Work required
The answer must consist of every line from the data that holds "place".

Collected data:
○ ○ ○ ○ ○ ○ ○
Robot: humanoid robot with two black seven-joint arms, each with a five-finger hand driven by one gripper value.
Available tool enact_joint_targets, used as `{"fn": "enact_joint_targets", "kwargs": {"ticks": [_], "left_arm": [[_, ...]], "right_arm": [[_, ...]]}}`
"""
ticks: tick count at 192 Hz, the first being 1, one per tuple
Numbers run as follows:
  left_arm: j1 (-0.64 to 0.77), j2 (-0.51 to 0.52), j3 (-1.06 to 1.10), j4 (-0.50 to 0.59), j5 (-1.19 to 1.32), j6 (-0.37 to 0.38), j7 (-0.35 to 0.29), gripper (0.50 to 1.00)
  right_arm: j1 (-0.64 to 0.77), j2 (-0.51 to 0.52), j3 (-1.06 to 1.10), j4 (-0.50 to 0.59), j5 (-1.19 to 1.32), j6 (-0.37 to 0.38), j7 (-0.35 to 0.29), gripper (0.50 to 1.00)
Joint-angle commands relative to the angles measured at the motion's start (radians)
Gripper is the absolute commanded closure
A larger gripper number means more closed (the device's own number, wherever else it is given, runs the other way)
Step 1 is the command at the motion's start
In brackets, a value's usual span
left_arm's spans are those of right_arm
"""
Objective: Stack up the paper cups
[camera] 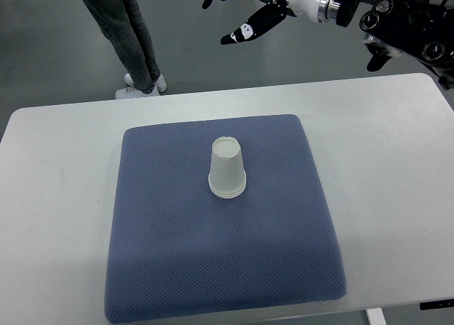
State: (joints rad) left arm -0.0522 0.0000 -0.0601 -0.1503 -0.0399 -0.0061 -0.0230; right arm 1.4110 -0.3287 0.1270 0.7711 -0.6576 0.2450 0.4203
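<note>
Person's legs (131,37) stand at 11 o'clock beyond the table (50,197). Inverted paper cup (227,169) sits centre on the blue mat (177,268). Right hand (245,13) at 1 o'clock, fingers spread, empty. Judgement: descend vertically, grip mid-wall lightly to avoid crushing.

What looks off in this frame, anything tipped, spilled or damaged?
Nothing stands out. The paper cup stands upside down near the middle of the blue mat, intact. The right hand is raised beyond the table's far edge, fingers spread, holding nothing.
</note>
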Motion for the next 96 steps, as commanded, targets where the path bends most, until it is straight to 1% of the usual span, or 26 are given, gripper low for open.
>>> {"fn": "enact_joint_targets", "kwargs": {"ticks": [1,22,69,96], "left_arm": [[0.000,0.000,0.000,0.000,0.000,0.000,0.000,0.500],[0.000,0.000,-0.001,0.000,0.000,0.000,0.000,0.500],[0.000,0.000,-0.001,0.000,0.000,0.000,0.000,0.500],[0.000,0.000,0.000,0.000,0.000,0.000,0.000,0.500]], "right_arm": [[-0.021,-0.001,0.008,-0.010,0.176,-0.064,0.000,0.595],[-0.061,0.008,0.022,-0.030,0.335,-0.109,0.000,0.595],[-0.170,0.023,0.103,-0.038,0.726,-0.248,0.000,0.595],[-0.222,0.033,0.148,-0.041,0.865,-0.277,0.000,0.595]]}}
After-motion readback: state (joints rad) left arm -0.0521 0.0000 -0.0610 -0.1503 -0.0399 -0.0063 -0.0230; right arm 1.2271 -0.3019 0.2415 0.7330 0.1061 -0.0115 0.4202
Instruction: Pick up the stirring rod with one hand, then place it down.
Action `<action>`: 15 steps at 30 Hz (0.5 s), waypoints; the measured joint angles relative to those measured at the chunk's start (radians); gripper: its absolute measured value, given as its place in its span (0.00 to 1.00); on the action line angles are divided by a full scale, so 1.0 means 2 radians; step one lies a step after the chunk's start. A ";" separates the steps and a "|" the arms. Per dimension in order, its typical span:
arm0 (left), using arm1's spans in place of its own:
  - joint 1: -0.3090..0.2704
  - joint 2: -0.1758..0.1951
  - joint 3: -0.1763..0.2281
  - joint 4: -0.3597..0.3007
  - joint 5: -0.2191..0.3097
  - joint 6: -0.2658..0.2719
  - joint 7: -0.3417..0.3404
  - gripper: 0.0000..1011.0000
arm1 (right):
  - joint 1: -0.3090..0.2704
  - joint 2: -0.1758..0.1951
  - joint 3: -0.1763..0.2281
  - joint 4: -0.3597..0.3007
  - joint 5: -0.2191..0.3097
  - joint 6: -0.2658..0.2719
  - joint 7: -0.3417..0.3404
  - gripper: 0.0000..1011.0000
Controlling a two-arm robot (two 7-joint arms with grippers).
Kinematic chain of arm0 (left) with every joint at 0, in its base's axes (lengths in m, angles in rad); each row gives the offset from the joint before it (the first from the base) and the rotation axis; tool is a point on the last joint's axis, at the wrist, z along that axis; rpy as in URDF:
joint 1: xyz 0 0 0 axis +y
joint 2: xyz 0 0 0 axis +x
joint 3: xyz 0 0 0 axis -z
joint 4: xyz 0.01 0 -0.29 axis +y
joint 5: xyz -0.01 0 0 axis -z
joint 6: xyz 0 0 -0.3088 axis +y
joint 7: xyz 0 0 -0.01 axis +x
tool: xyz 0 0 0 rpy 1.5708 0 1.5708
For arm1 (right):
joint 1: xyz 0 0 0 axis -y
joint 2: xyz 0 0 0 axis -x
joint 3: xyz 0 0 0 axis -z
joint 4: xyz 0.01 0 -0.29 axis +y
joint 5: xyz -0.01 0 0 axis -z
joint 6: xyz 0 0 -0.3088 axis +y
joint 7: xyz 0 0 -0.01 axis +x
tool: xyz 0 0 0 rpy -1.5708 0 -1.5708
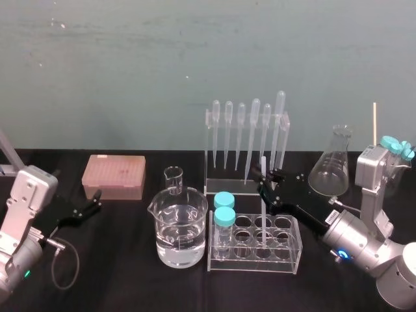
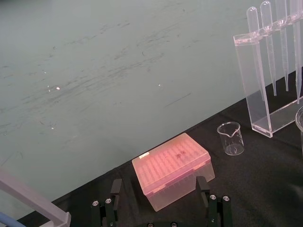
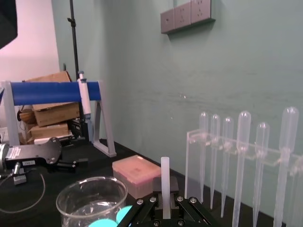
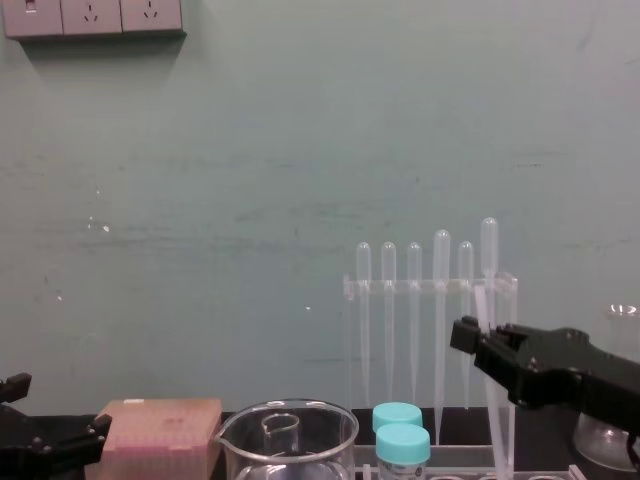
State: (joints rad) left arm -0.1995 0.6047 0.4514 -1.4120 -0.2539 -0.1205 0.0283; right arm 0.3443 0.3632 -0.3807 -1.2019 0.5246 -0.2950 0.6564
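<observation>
My right gripper (image 1: pixel 267 181) pinches the stirring rod (image 1: pixel 263 166) nearly upright between its fingers, the clear tube rack (image 1: pixel 294 259) just below them, while my left gripper (image 1: pixel 95 201) rests with fingers spread, the pink tip box (image 1: pixel 114 175) just beyond them.

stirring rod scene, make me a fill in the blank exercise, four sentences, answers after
1. The end effector clamping the stirring rod belongs to the robot's ____ arm.
2. The clear tube rack holds ____ capped vials.
3. The pipette stand carries ____ pipettes.
4. The left end effector sits open near the ____ tip box.

Missing words: right; two; six; pink
</observation>
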 joint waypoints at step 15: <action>0.000 0.000 0.000 0.000 0.000 0.000 0.000 0.99 | -0.005 -0.002 0.001 0.003 -0.007 0.003 -0.007 0.08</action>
State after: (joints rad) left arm -0.1995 0.6047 0.4514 -1.4120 -0.2539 -0.1206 0.0283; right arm 0.3344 0.3601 -0.3782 -1.1958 0.5112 -0.2886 0.6416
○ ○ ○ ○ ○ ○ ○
Written answer
Instruction: Pick up the stirring rod with one hand, then place it down.
Action `<action>`: 15 steps at 30 Hz (0.5 s), waypoints; the measured joint angles relative to those measured at the chunk's start (radians); gripper: its absolute measured value, given as its place in its span (0.00 to 1.00); on the action line angles are divided by a full scale, so 1.0 means 2 radians; step one lies a step after the chunk's start. A ";" separates the steps and a "|" the arms. Per dimension in order, its typical span:
arm0 (left), using arm1's spans in place of its own:

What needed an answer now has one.